A case of rotor syndrome.
- Author:
Jin Hwi KIM
1
;
Yang Suh KOO
;
Jong Ik JEONG
;
Sang Yong JEONG
;
Duk Ho KWUN
;
Dong Woo SHIN
;
Byung Chul HAHN
;
Dong Jin SUH
Author Information
1. Department of Internal Medicine, Seoul Red Cross Hospital, Seoul, Korea. hahnbc@channeli.net
- Publication Type:Case Report
- Keywords:
Skin neoplasm;
Lymphoma;
Survival rate
- MeSH:
Adult;
Biliary Tract;
Bilirubin;
Cholecystography;
Gallbladder;
Gilbert Disease;
Humans;
Hyperbilirubinemia;
Hyperbilirubinemia, Hereditary*;
Hyperpigmentation;
Jaundice;
Jaundice, Chronic Idiopathic;
Liver;
Lymphoma;
Male;
Physical Examination;
Sclera;
Skin Neoplasms;
Survival Rate;
Technetium Tc 99m Disofenin
- From:Korean Journal of Medicine
2000;59(1):109-113
- CountryRepublic of Korea
- Language:Korean
-
Abstract:
Rotor syndrome is a rare benign familial disorder characterized by chronic, fluctuating, nonhemolytic and predominantly conjugated hyperbilirubinemia with normal liver tissue. In contrast to Dubin-Johnson syndrome, there is no liver hyperpigmentation in Rotor syndrome, and BSP clearance does not show a secondary retention peak. The serum bilirubin in patients with Gilbert's syndrome is almost all unconjugated in contrast to Rotor syndrome. A 29-year-old male was admitted due to persistent jaundice. Physical examination revealed icteric sclera without hepatosplenomegaly. Laboratory findings showed increased serum bilirubin with indirect bilirubin predominance.
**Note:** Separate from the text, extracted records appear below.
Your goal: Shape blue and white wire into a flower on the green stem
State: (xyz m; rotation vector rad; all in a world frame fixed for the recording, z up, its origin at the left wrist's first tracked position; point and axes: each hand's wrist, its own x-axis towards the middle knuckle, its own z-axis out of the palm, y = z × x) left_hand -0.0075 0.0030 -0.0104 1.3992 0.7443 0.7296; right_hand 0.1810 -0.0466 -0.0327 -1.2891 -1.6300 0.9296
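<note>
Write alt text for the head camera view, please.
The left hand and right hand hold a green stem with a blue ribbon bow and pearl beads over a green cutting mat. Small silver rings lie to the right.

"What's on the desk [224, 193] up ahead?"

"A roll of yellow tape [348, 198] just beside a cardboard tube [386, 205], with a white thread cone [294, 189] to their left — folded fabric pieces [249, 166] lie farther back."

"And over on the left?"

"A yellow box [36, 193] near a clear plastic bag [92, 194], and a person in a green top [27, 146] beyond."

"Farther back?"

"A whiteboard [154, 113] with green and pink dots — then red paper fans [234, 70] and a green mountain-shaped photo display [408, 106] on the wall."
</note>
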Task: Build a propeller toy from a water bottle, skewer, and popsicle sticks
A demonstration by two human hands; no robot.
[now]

Urinary excretion of total coproporphyrin was markedly elevated, and coproporphyrin I was 66% of total urinary coproporphyrin. Oral cholecystography showed well visualized the gallbladder, but 99mTc-DISIDA scan showed markedly decreased hepatic uptake and poor visualization of the gallbladder and biliary tract. Histology of the liver showed no abnormal finding. We report the case with the review of literature.